Investigation of the surfactant type effect on characteristics and bioactivity of new mesoporous bioactive glass in the ternary system SiO2–CaO–P2O5: Structural, textural and reactivity studies

Abstract

In this study, a mesoporous bioactive glass 92S6 (92% SiO2, 6% CaO, and 2% P2O5), was successfully prepared using two different surfactants. The template was further removed by calcination to generate unorganized or well-ordered pores. The bioactive glass was characterized by wide angle X-ray diffraction (WAXRD) analysis, small angle X-ray diffraction (SAXRD) analysis, Fourier Transform Infrared Spectroscopy (FTIR), Transmission Electron Microscopy (TEM) and Scanning Electron Microscopy (SEM). From the isotherm desorption branch, the surface area was determined using the Brunauer–Emmett–Teller (BET) method, while pore volume and pore size distribution were determined by the Barrett–Joyner–Halenda (BJH) method. The in vitro bioactivity tests were also conducted in simulated body fluid (SBF). Finally, the samples were analyzed to quantify the apatite formation ability when soaked in SBF solution.

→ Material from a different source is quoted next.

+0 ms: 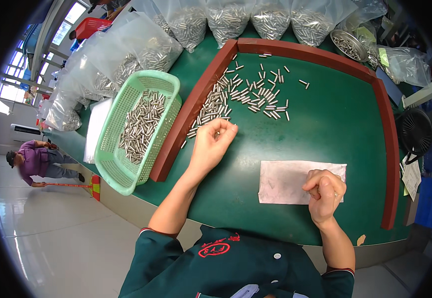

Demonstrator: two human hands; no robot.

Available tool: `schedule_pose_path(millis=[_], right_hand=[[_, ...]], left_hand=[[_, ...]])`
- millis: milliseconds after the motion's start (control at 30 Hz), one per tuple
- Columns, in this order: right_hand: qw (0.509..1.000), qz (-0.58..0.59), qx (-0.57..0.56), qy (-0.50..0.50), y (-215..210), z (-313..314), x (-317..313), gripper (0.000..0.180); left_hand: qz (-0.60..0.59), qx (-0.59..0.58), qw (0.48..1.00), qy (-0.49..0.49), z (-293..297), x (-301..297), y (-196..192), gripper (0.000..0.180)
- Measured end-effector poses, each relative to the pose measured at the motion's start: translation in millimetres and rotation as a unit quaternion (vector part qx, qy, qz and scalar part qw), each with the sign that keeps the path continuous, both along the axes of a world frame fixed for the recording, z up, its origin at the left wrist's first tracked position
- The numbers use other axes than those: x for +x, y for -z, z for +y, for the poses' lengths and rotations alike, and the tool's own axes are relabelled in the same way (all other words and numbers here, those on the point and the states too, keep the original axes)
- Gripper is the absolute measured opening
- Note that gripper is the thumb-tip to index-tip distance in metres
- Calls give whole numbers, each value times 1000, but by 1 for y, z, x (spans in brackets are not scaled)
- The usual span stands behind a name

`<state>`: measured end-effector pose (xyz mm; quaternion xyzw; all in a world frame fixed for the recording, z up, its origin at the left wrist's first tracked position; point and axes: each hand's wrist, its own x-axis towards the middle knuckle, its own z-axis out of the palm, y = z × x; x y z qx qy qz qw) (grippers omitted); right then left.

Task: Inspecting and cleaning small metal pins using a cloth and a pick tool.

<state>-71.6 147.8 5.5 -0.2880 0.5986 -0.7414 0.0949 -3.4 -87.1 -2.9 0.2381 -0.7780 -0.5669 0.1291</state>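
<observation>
My left hand (210, 145) is closed, thumb against curled fingers, at the near edge of a spread of small shiny metal pins (260, 94). Whatever lies in its grasp is hidden. Over the right part of a stained whitish cloth or sheet (283, 184), my right hand (326, 196) is curled with the fingers bent toward the thumb; its contents cannot be made out. The pins lie loose on the green tabletop (335, 114), densest along the left bar of a reddish-brown frame (193, 111).
Left of the frame, a light green perforated basket (107, 131) holds many pins. Clear bags of pins (228, 22) line the back and left. A metal bowl (351, 45) stands at back right, a black fan (415, 130) at right. A person (34, 158) sweeps the floor at left.
</observation>
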Motion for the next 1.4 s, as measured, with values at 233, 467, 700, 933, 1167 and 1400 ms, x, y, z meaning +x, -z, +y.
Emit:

The evolutions of silicon (Si), phosphorus (P) and calcium (Ca) concentrations in SBF were evaluated by inductively coupled plasma optical emission spectrometry (ICP-OES).The SAXRD and TEM studies evidence the influence of the structure-directing agent (ionic surfactant CTAB or non-ionic P123) in the generation of unorganized or well ordered pores in the sol–gel synthesis of a bioactive glass in the ternary system SiO2–CaO–P2O5.As observed from small-angle XRD patterns and TEM images, the presence of non-ionic surfactant and subsequent calcination lead to the formation of highly ordered mesoporous glass.The better textural properties observed in the “ordered mesoporous glasses” compared to those of “non-ordered mesoporous glasses” lead to a faster in vitro bioactivity kinetics.